Feast is a powerful tool that provides a solid foundation for building a feature store. It is designed to be flexible and to integrate with the tools you are already using, such as Spark for transformation, Parquet for offline storage, and Redis for online storage.
15.3 Model Serving: From a File to a Service¶
Once you have a trained model, you need a way to serve it—to make it available to other applications to make predictions. Model serving is the process of deploying a trained model into a production environment and managing its lifecycle.
Model Serving Patterns¶
Embedded Serving: The simplest pattern, where the model is loaded directly into the application code. This is easy to implement but it tightly couples the model to the application, making it difficult to update the model independently.
Dedicated Serving Service: The most common pattern, where the model is deployed as a dedicated service (e.g., a REST API). This decouples the model from the application and allows you to manage the model’s lifecycle independently.
Sidecar Serving: A pattern used in microservices architectures, where the model is deployed as a sidecar container alongside the application container in the same Kubernetes pod.
Model Serving Frameworks¶
While you can build your own model serving API using a web framework like Flask or FastAPI, there are several open-source frameworks that are specifically designed for model serving and provide features like batching, monitoring, and GPU support out of the box.
TensorFlow Serving: A high-performance serving system for TensorFlow models.
TorchServe: A serving framework for PyTorch models.

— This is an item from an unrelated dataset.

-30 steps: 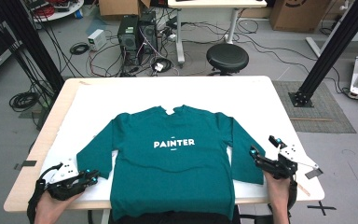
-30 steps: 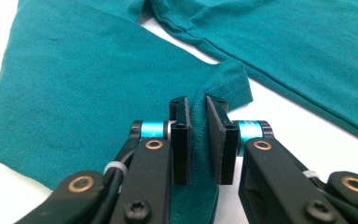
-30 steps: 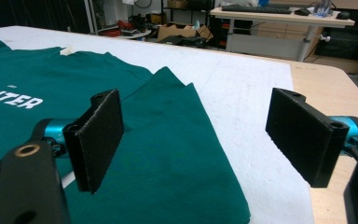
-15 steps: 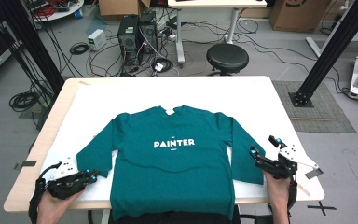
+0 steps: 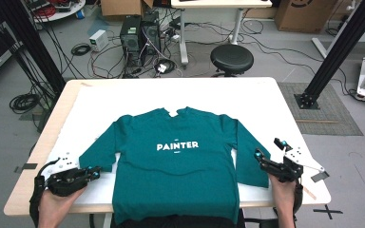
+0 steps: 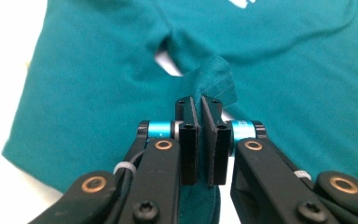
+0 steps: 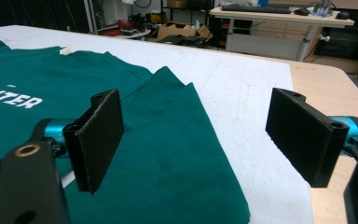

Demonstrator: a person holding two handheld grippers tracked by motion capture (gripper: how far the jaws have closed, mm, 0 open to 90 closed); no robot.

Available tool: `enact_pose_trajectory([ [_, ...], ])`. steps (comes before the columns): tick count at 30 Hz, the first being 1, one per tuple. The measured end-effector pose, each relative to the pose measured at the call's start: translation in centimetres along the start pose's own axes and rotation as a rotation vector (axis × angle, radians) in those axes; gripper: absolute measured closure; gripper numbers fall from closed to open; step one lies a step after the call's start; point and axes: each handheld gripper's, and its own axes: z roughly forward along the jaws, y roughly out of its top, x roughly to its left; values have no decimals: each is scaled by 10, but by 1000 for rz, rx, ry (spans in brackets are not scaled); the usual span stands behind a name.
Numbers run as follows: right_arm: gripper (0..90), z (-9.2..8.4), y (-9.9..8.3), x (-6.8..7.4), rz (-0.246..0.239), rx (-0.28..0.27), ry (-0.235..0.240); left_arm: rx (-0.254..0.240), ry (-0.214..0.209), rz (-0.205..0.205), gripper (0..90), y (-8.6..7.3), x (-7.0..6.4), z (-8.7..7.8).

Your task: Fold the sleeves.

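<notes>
The green sweatshirt (image 5: 176,161) lies flat, front up, on the bench (image 5: 266,99), its left cuff (image 6: 214,77) clamped in the left tongs (image 5: 94,172), while the right tongs (image 5: 264,160) stand apart just beside the right sleeve (image 7: 177,154), the nearer hand for that side.

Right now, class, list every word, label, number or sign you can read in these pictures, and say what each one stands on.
"PAINTER": white capitals across the chest of the teal long-sleeved cotton shirt, in the high view.
"NTER": the end of that same word, cut off at the edge of the right gripper view.
Tiny white print above and below "PAINTER": too small to read.
Marking on the brown cardboard box at top right: too blurred to read.
</notes>
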Motion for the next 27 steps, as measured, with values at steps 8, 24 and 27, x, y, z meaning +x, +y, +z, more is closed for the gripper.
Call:
enact_pose_trajectory([
  [8, 195, 0, 0, -1, -6, -3, 2, -75, -12, 20, 856, 30, -16, 1],
  [24, 195, 0, 0, -1, -5, -4, 2, -79, -44, 34, 857, 83, -59, 67],
  [27, 195, 0, 0, -1, -8, -8, 2, -70, -73, 20, 857, 88, -68, 78],
])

Seldon Core: An open-source platform for deploying, scaling, and monitoring ML models on Kubernetes. It supports a wide range of ML frameworks and provides advanced features like A/B testing, canary deployments, and explainability.
KServe (formerly KFServing): Another popular model serving platform for Kubernetes.
Optimizing Model Serving Performance¶
Serving a large ML model with low latency and high throughput can be a challenging engineering problem. Some common optimization techniques include:
Model Quantization and Pruning: Techniques for reducing the size of the model and making it faster to execute.
Request Batching: Grouping multiple prediction requests together into a single batch to take advantage of the parallel processing capabilities of modern hardware (especially GPUs).
Caching: Caching the predictions for common requests.
Autoscaling: Automatically scaling the number of model serving replicas up or down based on the incoming traffic.
15.4 Feature Stores and Model Serving on Alibaba Cloud¶
Alibaba Cloud provides a set of services that can be used to build a complete feature store and model serving platform.
MaxCompute/OSS: Can be used as the offline store for your feature data.
Hologres or Tair (Alibaba Cloud’s Redis service): Can be used as the online store for low-latency feature serving.
PAI-EAS (Elastic Algorithm Service): A fully managed model serving platform that makes it easy to deploy your models as scalable, high-performance APIs.
By combining these services with an open-source feature store framework like Feast, you can build a powerful and flexible MLOps platform on Alibaba Cloud.
Chapter Summary¶
In this chapter, we have dived into two of the most critical components of a modern MLOps stack: the feature store and the model serving platform. We have understood how a feature store can solve the key challenges of feature reuse and the training-serving skew, and we have explored the architecture of the leading open-source feature store, Feast. We have also looked at the different patterns and frameworks for model serving, and we have discussed some of the key techniques for optimizing model serving performance. You should now have a clear understanding of how to build a robust and scalable platform for managing the entire lifecycle of your features and models.
In the next chapter, we will continue our journey into the world of AI data engineering by taking a deep dive into one of the most important and rapidly evolving areas of the field: vector databases and embeddings.